If the ASI said your airspeed was high and increasing, then pull your power back to idle and use the TC to level the wings. These actions will help to reduce any danger of bad load factors. The airplane is now diving straight ahead, so use the AI to smoothly pull the nose back up to a level attitude. Remember that the AI and DG may have tumbled in an unusual attitude, so keep your scan going. Because the altimeter and ASI are going to give you really valuable information about your pitch attitude.
After you can do straight and level flight, turns, climbs, and descents without much thought, you can start tracking VORs and NDBs.
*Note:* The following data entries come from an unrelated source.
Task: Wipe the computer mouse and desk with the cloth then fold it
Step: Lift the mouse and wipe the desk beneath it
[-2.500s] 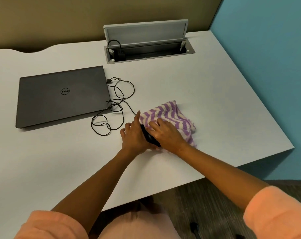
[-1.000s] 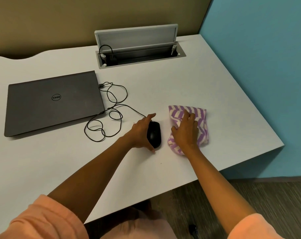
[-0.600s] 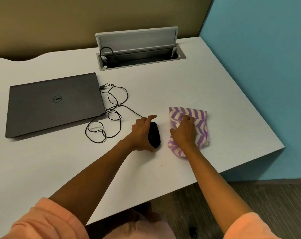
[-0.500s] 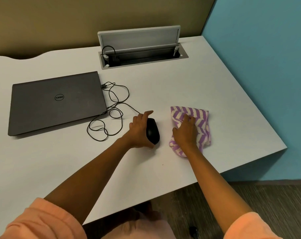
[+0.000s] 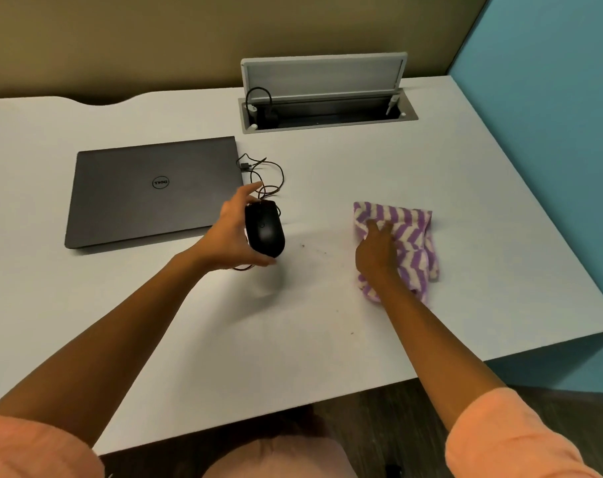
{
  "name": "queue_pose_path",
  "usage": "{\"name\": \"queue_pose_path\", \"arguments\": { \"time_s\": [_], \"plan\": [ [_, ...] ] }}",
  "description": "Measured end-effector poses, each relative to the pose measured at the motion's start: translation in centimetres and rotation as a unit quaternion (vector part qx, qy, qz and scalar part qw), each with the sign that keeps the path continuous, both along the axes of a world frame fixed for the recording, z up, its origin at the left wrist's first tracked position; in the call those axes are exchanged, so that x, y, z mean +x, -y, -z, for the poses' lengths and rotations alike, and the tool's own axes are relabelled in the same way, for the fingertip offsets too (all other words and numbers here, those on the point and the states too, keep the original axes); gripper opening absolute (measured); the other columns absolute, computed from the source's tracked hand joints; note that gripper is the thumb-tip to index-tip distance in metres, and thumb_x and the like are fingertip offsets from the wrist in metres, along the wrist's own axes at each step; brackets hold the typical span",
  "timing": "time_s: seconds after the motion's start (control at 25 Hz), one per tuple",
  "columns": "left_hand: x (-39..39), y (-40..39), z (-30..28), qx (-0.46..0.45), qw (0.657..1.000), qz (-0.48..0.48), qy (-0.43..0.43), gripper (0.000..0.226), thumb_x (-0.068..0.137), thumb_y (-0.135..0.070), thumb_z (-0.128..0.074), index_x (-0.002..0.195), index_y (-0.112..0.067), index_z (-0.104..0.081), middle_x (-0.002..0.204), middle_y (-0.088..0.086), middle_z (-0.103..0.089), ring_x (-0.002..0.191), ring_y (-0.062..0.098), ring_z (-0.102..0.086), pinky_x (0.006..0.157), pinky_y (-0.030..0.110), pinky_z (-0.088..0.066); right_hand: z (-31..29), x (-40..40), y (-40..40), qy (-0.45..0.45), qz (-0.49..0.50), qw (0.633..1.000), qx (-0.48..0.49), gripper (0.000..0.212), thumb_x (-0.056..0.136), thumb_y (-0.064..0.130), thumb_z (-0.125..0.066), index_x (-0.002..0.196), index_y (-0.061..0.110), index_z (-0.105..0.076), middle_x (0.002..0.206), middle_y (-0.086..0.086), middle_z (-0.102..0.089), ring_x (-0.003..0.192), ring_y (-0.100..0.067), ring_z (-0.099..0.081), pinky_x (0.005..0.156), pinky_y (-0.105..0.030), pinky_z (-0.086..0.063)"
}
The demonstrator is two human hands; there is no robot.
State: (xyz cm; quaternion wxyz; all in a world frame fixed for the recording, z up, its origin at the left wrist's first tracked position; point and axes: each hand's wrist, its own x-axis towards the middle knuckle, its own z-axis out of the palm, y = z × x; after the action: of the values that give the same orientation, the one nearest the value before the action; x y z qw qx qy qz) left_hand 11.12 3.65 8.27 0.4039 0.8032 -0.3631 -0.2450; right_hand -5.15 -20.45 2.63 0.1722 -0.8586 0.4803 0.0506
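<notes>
My left hand [image 5: 233, 232] grips the black computer mouse [image 5: 265, 228] and holds it lifted above the white desk [image 5: 293, 322], with its shadow below it. The mouse's black cable [image 5: 270, 182] trails up towards the laptop. My right hand [image 5: 376, 251] presses flat on the purple and white zigzag cloth [image 5: 412, 239], which lies crumpled on the desk at the right. A few small dark specks [image 5: 314, 248] dot the desk between mouse and cloth.
A closed dark laptop [image 5: 153, 191] lies at the left. An open cable hatch [image 5: 327, 110] with a raised lid sits at the back of the desk. A blue wall [image 5: 552, 115] borders the right side, and the desk's front edge is near my body.
My left hand has lifted the mouse off the desk and carried it left, towards the laptop. My right hand stays on the cloth at the right.
</notes>
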Motion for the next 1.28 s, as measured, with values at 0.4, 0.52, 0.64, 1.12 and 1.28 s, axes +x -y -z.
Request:
{"name": "queue_pose_path", "arguments": {
  "time_s": [0.4,0.52,0.64,1.12,1.28],
  "plan": [
    [0.8,-3.6,1.3,0.004,0.999,-0.031,-0.01,0.134,0.038,-0.043,-0.098,0.144,-0.054,-0.017,0.134,-0.009,-0.04,0.125,0.017,-0.043,0.098,0.027,-0.04,0.1,3.3,-3.9,0.043,-0.257,0.965,0.025,0.067,0.097,0.002,-0.043,0.152,0.029,-0.018,0.163,-0.007,-0.005,0.148,-0.037,-0.008,0.117,-0.048,-0.025],
    [0.2,-3.5,1.3,0.009,1.0,-0.023,-0.007,0.135,0.038,-0.044,-0.098,0.146,-0.05,-0.016,0.135,-0.007,-0.04,0.127,0.018,-0.042,0.101,0.03,-0.039,0.2,1.6,-4.4,0.087,-0.32,0.942,0.048,0.066,0.093,-0.004,-0.043,0.149,0.028,-0.029,0.162,-0.001,-0.013,0.15,-0.028,-0.008,0.121,-0.041,-0.015],
    [-0.3,-3.3,1.2,0.013,1.0,-0.017,0.001,0.135,0.041,-0.041,-0.098,0.147,-0.047,-0.016,0.136,-0.007,-0.039,0.128,0.018,-0.04,0.1,0.031,-0.039,0.3,-0.5,-4.5,0.119,-0.35,0.927,0.072,0.063,0.093,-0.001,-0.045,0.147,0.03,-0.035,0.16,0.004,-0.022,0.149,-0.024,-0.013,0.121,-0.039,-0.017],
    [-3.6,-1.4,0.0,0.013,0.999,-0.011,0.039,0.13,0.041,-0.031,-0.099,0.145,-0.041,-0.021,0.136,-0.001,-0.04,0.125,0.02,-0.039,0.096,0.035,-0.043,0.1,-13.1,-6.9,0.166,-0.309,0.908,0.23,0.034,0.1,0.022,-0.043,0.13,0.031,-0.057,0.138,0.009,-0.055,0.129,-0.007,-0.047,0.11,-0.026,-0.036],
    [-5.0,-0.9,-0.2,0.019,1.0,-0.009,0.022,0.129,0.041,-0.033,-0.097,0.145,-0.042,-0.021,0.138,0.002,-0.039,0.123,0.021,-0.038,0.1,0.041,-0.044,-0.7,-18.1,-7.3,0.18,-0.257,0.907,0.282,0.031,0.095,0.028,-0.042,0.102,0.032,-0.073,0.113,0.009,-0.071,0.111,-0.008,-0.062,0.099,-0.027,-0.047]
  ]
}}
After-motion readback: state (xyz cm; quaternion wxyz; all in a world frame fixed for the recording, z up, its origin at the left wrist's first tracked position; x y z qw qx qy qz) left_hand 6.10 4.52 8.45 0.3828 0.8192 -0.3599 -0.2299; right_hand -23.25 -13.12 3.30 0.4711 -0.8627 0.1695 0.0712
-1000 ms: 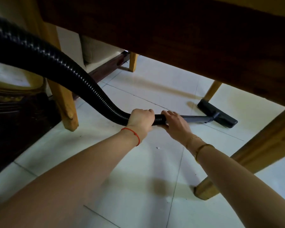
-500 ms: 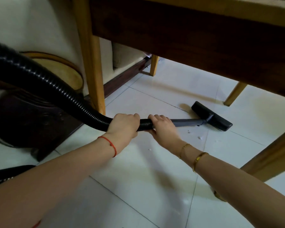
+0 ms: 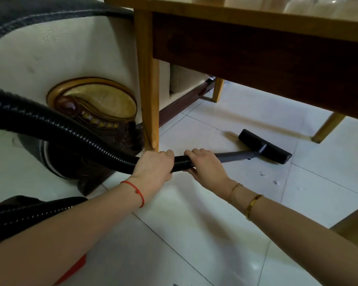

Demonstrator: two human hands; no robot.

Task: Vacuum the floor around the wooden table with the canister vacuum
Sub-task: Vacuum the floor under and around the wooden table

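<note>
- Left hand [image 3: 153, 165]: grip clamped around the black ribbed hose [image 3: 66, 131], fingers curled over the top; red string on the wrist.
- Right hand [image 3: 206, 166]: grip clamped where the hose joins the grey tube [image 3: 235, 156], just beside the left hand; two gold bracelets on the wrist.
- The tube runs forward and right from the right-hand grip to the black floor head [image 3: 265, 146], which lies flat on the white tiled floor [image 3: 194, 234], well ahead of both hands, beneath the wooden table [image 3: 256, 44].
- The hose trails back and left from the left-hand grip.
- Small specks [image 3: 276, 182] lie on the tiles near the floor head, on the near side.
- A table leg [image 3: 149, 96] stands just behind the left hand.
</note>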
When flying instruments, your workload is a lot higher than it is when you're visual. So don't tolerate much deviation in heading or altitude. If you do, errors will accumulate, and it will make it much harder to navigate, talk to ATC, play soduku, and chat with your passenger. Practice small corrections. Proper trim is essential.
All of this is moot without a thorough knowledge of how the instruments work. So prior to instrument flight, make sure you have a good no-shit understanding of what powers each instrument, how they get their information, and what sorts of errors are inherent in each instrument. Instrument flying is the most fun there is, for real.